DATE: Saturday, November 15, 1997           TAG: 9711150306

SECTION: LOCAL                   PAGE: B4   EDITION: FINAL 

SOURCE: BY NIA NGINA MEEKS, STAFF WRITER 

                                            LENGTH:   84 lines




LOCAL ALLIANCE WANTS APOLOGIES FOR JAPAN'S WORLD WAR II CRIMES

He grew up with the stories. He knows about the survivors. He has seen the pictures.

The hundreds of thousands of Chinese, Korean and Filipino people enslaved, raped and murdered stay with Xiao Jing Li. And Ping Tcheng. And Jack Moriarty. And hundreds of other activists around Hampton Roads and the world who want to officially close World War II.

For them, the war won't end until Japan admits to its war crimes. Crimes that the government, they say, repeatedly denies.

``The hatred passes from generation to generation,'' said Li, president of the Old Dominion University Chinese Student Association. ``It's not good for peace in this world. I don't want to pass this hatred on to my son or daughter.''

Enter the Alliance for Preserving History of World War II in Asia, or ALPHA. It is a 30-chapter, nonprofit educational organization. The Hampton Roads chapter has more than 100 members, including former prisoners of war, Chinese-, Korean- and Filipino-Americans.

They demand that survivors of war crimes be honored and history completed for generations growing up without full details of Japan's role in WWII.

``It is our responsibility, this generation, to keep this part of history intact,'' chapter President Ping Tcheng said. He lives in Norfolk.

His chapter galvanized after Japanese Emperor Akihito visited the White House in 1994. Two buses headed to Washington to protest. After they came home, they decided to keep things going, joining an international grass-roots campaign.

ALPHA's mission is as varied as its membership. Most want apologies from the government. Some want inclusion of wartime atrocities in Japanese textbooks, which, many maintain, gloss over WWII crimes. Others want reparations for victims.

Post-war Japan stands in stark contrast to post-war Germany. Whereas one has made apologies, reparations and laws to teach history as it stood, just the opposite is true for the other.

Many war crimes committed by the Japanese, unlike those by Germans, happened in occupied territories hidden from world view, ODU Professor Charles Boyd said. He is a WWII expert in the international studies department.

The communist takeover in China after the war and the ensuing Cold War further sealed information from the masses, Boyd said. ``Humanity will never forget about the crimes against Jewish people - and other minority groups, for that matter - in Europe during the Second World War,'' he said. ``The details are just starting to become public in the East Asian war.''

The death toll in Nanking, China, for example, outpaced the casualty count for Great Britain, France and Belgium, according to Iris Chang.
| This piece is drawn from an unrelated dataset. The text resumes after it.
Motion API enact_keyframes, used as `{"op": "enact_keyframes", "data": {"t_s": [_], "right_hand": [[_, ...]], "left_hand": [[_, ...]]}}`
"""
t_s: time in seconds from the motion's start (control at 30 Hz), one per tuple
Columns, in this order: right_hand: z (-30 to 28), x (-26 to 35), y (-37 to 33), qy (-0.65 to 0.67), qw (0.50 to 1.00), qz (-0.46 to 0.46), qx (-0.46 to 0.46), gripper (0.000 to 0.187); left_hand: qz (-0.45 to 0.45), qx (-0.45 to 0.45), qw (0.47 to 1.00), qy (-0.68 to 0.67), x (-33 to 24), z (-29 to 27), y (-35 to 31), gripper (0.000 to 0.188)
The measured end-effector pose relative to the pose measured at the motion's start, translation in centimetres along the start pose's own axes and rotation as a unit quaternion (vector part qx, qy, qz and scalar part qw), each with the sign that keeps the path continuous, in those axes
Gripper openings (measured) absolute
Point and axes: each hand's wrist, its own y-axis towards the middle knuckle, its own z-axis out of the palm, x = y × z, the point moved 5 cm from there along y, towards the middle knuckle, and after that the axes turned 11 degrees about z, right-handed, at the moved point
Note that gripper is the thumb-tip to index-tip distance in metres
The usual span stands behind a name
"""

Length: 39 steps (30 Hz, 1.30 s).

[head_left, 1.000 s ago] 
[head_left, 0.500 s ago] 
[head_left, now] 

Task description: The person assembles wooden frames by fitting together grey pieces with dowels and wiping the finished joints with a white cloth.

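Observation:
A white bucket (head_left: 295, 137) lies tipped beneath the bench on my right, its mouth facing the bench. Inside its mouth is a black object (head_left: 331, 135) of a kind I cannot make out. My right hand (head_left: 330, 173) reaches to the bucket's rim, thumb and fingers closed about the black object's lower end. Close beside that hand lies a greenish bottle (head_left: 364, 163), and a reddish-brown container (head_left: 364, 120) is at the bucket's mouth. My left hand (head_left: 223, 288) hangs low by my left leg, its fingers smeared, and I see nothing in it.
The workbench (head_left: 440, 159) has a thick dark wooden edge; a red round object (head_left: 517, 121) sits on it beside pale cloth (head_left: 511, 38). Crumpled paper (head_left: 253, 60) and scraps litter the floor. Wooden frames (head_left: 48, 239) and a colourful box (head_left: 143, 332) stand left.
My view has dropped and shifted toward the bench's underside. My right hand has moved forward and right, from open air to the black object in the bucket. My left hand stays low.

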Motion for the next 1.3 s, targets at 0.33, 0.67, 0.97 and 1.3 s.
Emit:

She recently wrote ``The Rape of Nanking: The Forgotten Holocaust of World War II.''

Ping Tcheng met the young author at a national ALPHA meeting and invited her to speak in Hampton Roads this weekend to raise awareness.

``Americans are relatively innocent. There are a lot of Americans who live in very sheltered towns,'' Chang said. ``It's hard to grasp evil of this scope and magnitude. They have a hard time imagining a situation where 300,000 people are getting killed.''

Displaying that evil sometimes draws backlash. The Virginia Beach Central Library received several complaints last year about the graphic nature of ALPHA's Asian holocaust exhibit. The library subsequently denied another booking for 1997.

``We're not restricting the forum to present an exhibit which informs the public about history,'' Central Librarian Carolyn L. Barkley said. ``I am putting some boundaries on how that's expressed in the library.''

ALPHA members understood the problem, moving their crusade to another venue. A Sunday presentation at ODU will join other such commemorations, from schools such as Harvard and Princeton to cities stretching from Oakland to Toronto.

Meanwhile, Congress has picked up the issue. One bill died last year. A new one has taken its place. Sponsored by U.S. Rep. William O. Lipinski, D-Ill., H.R. 126 calls for apologies, reparations for slavery and civilian and military POWs, and a fund to compensate Nanking survivors. The bill is in the International Relations Committee.

``In the United States, we've gone through a lot of self-examination,'' local chapter Vice President Jack Moriarty said. He lives in Virginia Beach.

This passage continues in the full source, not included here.